REQUIRED ACTION >>
Write out the whole listing without a single alteration.

|---|

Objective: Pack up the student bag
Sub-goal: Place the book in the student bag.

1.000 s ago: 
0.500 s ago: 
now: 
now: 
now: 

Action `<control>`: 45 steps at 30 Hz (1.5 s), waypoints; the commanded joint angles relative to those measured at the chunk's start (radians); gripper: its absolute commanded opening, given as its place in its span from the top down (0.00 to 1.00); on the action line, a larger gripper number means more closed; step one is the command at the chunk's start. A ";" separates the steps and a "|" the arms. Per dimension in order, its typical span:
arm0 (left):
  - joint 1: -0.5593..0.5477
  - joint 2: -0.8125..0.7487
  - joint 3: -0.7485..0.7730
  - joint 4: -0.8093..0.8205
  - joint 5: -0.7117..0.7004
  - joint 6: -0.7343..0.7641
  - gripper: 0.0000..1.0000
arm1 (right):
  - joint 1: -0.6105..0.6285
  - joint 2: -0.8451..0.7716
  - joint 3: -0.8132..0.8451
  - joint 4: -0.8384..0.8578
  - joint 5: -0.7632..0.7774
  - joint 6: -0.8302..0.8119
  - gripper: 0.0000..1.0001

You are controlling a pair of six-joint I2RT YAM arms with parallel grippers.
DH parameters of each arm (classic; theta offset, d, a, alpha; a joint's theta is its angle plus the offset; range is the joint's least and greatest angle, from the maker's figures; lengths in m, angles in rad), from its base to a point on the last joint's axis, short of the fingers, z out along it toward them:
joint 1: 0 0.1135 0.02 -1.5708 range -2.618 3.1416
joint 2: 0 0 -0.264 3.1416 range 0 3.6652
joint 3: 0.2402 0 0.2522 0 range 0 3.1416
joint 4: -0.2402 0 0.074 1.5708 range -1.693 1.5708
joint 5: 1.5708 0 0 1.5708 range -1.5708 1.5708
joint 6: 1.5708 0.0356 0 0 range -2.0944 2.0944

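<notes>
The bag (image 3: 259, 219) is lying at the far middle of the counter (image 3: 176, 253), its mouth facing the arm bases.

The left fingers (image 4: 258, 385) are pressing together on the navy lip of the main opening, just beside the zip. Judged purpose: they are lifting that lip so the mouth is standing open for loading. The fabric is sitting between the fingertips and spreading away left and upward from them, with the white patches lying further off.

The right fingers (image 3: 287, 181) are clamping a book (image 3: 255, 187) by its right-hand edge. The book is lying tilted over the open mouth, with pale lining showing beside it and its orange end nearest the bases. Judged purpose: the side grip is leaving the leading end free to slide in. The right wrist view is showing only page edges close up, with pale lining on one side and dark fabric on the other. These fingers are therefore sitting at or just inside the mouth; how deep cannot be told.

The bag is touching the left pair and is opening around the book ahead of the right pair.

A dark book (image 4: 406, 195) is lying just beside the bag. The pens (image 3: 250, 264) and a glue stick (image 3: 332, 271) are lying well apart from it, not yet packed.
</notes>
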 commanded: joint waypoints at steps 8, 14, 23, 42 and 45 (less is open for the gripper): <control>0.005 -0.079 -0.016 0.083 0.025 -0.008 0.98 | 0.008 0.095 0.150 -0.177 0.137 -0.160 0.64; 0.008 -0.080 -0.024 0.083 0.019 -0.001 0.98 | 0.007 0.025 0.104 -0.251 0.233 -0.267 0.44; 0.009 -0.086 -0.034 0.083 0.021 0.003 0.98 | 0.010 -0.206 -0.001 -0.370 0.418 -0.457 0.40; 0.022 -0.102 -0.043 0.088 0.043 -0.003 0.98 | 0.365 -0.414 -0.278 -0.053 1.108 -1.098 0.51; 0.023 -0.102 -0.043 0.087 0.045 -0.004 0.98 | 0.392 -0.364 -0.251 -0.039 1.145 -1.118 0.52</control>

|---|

COMPLETED TASK >>
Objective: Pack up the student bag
Sub-goal: Place the book in the student bag.

1.000 s ago: 
0.500 s ago: 
now: 
now: 
now: 

Action `<control>`: 45 steps at 30 Hz (1.5 s), waypoints; the commanded joint angles relative to those measured at the chunk's start (radians); gripper: its absolute commanded opening, given as its place in its span from the top down (0.00 to 1.00); on the action line, a larger gripper number means more closed; step one is the command at the chunk's start. A ";" separates the steps and a "|" the arms. Per dimension in order, its typical span:
arm0 (left):
  - joint 1: -0.5593..0.5477
  - joint 2: -0.8125..0.7487
  - joint 3: -0.7485..0.7730
  - joint 4: -0.8093..0.8205
  - joint 5: -0.7117..0.7004
  - joint 6: -0.7343..0.7641
  - gripper: 0.0000..1.0000
arm1 (right):
  - joint 1: -0.6105..0.6285
  - joint 2: -0.8451..0.7716
  - joint 3: -0.8132..0.8451
  - joint 4: -0.8384..0.8578
  - joint 5: -0.7632..0.7774
  - joint 6: -0.8302..0.8119
  - gripper: 0.0000..1.0001

You are controlling a pair of six-joint I2RT YAM arms with parallel grippers.
DH parameters of each arm (classic; theta offset, d, a, alpha; a joint's theta is its angle plus the offset; range is the joint's least and greatest angle, from the maker's figures; lengths in m, angles in rad), from its base to a point on the last joint's axis, short of the fingers, z out along it toward them:
joint 1: 0 0.1135 0.02 -1.5708 range -2.618 3.1416
joint 2: 0 0 -0.264 3.1416 range 0 3.6652
joint 3: 0.2402 0 0.2522 0 range 0 3.1416
joint 4: -0.2402 0 0.074 1.5708 range -1.693 1.5708
joint 5: 1.5708 0 0 1.5708 range -1.5708 1.5708
joint 6: 1.5708 0.0356 0 0 range -2.0944 2.0944

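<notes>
The bag (image 3: 259, 219) is lying at the far middle of the counter (image 3: 176, 253), its mouth facing the arm bases.

The left fingers (image 4: 258, 385) are pressing together on the navy lip of the main opening, just beside the zip. Judged purpose: they are lifting that lip so the mouth is standing open for loading. The fabric is sitting between the fingertips and spreading away left and upward from them, with the white patches lying further off.

The right fingers (image 3: 287, 181) are clamping a book (image 3: 255, 187) by its right-hand edge. The book is lying tilted over the open mouth, with pale lining showing beside it and its orange end nearest the bases. Judged purpose: the side grip is leaving the leading end free to slide in. The right wrist view is showing only page edges close up, with pale lining on one side and dark fabric on the other. These fingers are therefore sitting at or just inside the mouth; how deep cannot be told.

The bag is touching the left pair and is opening around the book ahead of the right pair.

A dark book (image 4: 406, 195) is lying just beside the bag. The pens (image 3: 250, 264) and a glue stick (image 3: 332, 271) are lying well apart from it, not yet packed.
</notes>
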 commanded: joint waypoints at steps 8, 14, 23, 42 and 45 (less is open for the gripper): <control>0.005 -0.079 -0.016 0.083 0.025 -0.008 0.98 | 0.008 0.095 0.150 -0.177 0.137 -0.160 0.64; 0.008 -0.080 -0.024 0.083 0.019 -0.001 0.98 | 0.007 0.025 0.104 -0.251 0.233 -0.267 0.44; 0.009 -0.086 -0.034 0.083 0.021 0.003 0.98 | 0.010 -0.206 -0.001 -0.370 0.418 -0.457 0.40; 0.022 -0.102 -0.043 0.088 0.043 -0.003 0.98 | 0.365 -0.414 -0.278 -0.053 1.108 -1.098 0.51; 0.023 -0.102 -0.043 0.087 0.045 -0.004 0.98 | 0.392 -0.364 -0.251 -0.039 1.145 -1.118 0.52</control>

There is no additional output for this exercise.